On Aug. 20, SENPA and Natural Products Marketer hosted a webinar titled “United for Change: The Impact and the Future of the Natural Products Industry.” The webinar, where longtime industry leaders recalled the extreme measures taken for the passage of the Dietary Supplement Health and Education Act (DSHEA), celebrated the 30th anniversary of the bill.
Passed in 1994, DSHEA is the federal law that defines and regulates dietary supplements. It considers supplements as a category of food.
“This act was intended to exempt dietary supplements from industry from most FDA drug regulations, but it also established standards for supplements and prohibited manufacturers from making false claims,” said Debra Short, executive director of SENPA.
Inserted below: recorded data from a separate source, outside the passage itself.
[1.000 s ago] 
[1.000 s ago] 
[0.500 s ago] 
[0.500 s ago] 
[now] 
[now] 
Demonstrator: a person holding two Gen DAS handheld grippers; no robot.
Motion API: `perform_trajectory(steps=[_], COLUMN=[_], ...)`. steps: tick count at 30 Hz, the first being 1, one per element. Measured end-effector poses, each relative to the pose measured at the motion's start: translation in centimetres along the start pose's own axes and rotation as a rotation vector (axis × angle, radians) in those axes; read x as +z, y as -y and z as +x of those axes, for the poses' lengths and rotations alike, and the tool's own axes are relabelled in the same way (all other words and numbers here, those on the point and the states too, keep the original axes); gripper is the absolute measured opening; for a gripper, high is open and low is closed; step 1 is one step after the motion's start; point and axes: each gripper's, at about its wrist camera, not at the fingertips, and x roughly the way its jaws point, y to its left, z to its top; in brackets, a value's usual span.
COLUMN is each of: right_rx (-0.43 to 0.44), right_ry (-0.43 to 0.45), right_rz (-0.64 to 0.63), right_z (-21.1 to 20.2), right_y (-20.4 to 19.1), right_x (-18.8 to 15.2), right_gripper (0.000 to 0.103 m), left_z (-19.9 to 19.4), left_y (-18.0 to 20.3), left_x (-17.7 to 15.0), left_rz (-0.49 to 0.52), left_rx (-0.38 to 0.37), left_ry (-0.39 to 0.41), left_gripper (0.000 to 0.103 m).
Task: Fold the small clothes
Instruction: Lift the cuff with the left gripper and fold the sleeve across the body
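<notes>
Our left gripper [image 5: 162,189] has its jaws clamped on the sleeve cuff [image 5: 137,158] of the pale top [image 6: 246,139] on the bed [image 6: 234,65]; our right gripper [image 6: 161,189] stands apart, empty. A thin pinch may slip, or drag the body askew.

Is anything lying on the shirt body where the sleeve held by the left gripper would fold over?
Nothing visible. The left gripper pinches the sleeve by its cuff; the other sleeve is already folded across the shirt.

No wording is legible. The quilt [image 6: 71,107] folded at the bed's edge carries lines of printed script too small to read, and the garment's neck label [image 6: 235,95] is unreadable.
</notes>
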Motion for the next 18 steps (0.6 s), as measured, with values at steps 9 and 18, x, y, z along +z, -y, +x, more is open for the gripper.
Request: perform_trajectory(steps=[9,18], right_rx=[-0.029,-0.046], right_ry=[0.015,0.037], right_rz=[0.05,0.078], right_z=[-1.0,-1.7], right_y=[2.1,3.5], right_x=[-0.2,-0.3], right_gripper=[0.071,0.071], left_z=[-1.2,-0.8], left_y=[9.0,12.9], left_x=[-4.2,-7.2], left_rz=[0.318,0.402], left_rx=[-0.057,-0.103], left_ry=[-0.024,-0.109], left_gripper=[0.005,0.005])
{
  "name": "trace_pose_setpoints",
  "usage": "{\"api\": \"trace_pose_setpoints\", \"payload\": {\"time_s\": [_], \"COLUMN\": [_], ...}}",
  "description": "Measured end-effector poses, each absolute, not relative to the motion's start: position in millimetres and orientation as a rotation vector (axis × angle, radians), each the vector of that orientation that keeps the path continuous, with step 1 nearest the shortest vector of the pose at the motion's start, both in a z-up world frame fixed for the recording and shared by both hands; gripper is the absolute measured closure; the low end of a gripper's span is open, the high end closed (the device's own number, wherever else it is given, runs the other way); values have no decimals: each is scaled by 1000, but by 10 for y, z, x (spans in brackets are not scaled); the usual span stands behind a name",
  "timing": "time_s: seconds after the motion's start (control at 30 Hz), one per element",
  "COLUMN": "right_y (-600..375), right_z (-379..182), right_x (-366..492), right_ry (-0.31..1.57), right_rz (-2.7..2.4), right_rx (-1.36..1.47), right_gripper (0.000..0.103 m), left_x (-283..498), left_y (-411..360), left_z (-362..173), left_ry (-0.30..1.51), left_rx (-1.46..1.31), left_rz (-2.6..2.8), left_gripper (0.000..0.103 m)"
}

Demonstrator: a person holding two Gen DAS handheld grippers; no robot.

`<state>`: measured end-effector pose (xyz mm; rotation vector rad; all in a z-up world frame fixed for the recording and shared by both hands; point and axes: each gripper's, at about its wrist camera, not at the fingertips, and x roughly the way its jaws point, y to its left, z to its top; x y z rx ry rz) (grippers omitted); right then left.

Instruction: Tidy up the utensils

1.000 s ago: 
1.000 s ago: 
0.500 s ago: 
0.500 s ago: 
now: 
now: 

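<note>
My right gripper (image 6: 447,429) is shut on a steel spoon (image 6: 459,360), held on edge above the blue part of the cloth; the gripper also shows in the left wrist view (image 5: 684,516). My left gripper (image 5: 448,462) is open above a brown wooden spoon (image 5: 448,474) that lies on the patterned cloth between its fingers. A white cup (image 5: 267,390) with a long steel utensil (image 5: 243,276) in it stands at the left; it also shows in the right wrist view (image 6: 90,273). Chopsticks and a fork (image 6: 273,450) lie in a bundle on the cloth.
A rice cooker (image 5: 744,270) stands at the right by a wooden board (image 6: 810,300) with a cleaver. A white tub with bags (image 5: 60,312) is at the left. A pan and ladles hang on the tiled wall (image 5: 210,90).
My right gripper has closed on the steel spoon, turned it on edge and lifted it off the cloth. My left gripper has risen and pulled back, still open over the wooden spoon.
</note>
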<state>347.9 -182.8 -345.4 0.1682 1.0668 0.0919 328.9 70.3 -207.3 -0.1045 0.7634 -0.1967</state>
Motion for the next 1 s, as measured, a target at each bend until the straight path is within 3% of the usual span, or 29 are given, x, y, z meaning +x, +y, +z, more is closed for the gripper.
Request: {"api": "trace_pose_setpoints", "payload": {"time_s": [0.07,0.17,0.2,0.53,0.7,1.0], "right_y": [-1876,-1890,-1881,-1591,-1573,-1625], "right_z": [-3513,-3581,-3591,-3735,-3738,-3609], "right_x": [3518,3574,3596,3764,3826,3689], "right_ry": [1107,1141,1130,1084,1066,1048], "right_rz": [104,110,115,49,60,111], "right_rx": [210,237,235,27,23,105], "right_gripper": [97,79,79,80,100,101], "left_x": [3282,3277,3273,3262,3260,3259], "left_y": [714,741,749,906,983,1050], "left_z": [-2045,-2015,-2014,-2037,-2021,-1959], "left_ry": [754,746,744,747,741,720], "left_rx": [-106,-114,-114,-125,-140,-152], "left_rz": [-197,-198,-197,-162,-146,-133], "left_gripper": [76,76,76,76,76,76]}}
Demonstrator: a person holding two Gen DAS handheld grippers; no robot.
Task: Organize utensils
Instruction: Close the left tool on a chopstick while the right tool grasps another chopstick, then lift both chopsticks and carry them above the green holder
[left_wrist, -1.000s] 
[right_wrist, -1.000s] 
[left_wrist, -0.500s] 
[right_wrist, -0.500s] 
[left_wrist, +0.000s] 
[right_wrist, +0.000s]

The webinar was divided into two parts, a panel discussion with industry experts and a Q&A session with emerging leaders in the industry. During the Q&A session, the emerging leaders asked the panel about a range of topics including the future of DSHEA, the retail concerns of the current era and how to educate customers and communities.
Short said the webinar was aimed at resounding the history of the industry, particularly how retailers sent a message to consumers through the official Blackout Day campaign across the nation.
“The effort led to the second largest letter writing campaign that Congress ever experienced next to the Vietnam War,” Short said.
Peter Brodhead, owner of Brighter Day Natural Foods in Savannah, GA, said one of the biggest galvanizing moments for DSHEA was the FDA raid on Dr. Jonathan Wright’s clinic in Tacoma, WA because he was using “preservative free nutrients” from Germany for IV treatments.
Brodhead also had a second incident involving a popular thymic extract from Enzymatic Therapy. A local medical doctor used it and had “extremely good results” in helping with hepatitis B.
“It became very, very popular in our town and word got out nationally,” Brodhead said. “Well, the FDA just randomly went in and stopped Enzymatic Therapy from marketing that product, pulled it off the shelves, for no real reason that we knew of.”
According to Roy Upton, president of American Herbal Pharmacopeia and director of California-based Planetary Herbals (Threshold Enterprises), the original idea for the Blackout Day came from Daniel Gagnon of Herbs Etc. in Santa Fe, NM.
Gagnon “turned his store into a political action center” where he draped his shelves in black to let customers know that FDA might remove products from the shelves.
The campaign went national. “So, for the next year we wrote petitions, political action letters on how they could make their retail store a political action center, how to contact their senators, their congresspeople, how to lobby locally, phone numbers to call,” Upton said. “We hand-fed every retailer and every natural health care practitioner almost in the country a script for how to defend their right to use the herbs and the nutrients that they used for their health care needs.”
Bruce Cohen, owner of Nutrition World in Palm Beach, FL, organized a campaign to meet with congresspeople in Florida and push them to co-sponsor DSHEA. He also organized a Blackout at his stores, bringing in coffins and hearses from local funeral homes.
The reaction was amazing, said Cohen. “When you spoke to a congressman or their aides, they knew all about this by the time we got to them,” he said. “It was just getting them on board as co-sponsors of the bill. They told us they’ve never seen anything like what our industry was doing. It was scary, but it was a great time.”
Cheryl Hughes, owner of The Whole Wheatery in Lancaster, CA, was also actively involved with the campaign, particularly through lobbying efforts and talking with local schools and newspapers.
“People thought that your voice didn’t matter, but we proved them all wrong by telling them how important it was to matter,” Hughes said.
Short added, “What it did is it brought awareness for our customers, our community to understand that we were fighting for their freedom to be able to purchase product in our store. We built that integrity with our community.”
Upton recalled the activists overloading congressional fax machines. “The faxes were actually one of the most successful parts of the campaign for the simple reason that congressional staff were receiving so many faxes through their machines that they couldn’t do anything else in their office,” Upton said. “So right now if we do an email blast, they’re not going to read a single word, but when they’re getting faxes and their fax machine is running out of paper and they need to hire temps to open up the letters, that’s a big part of what made this successful.”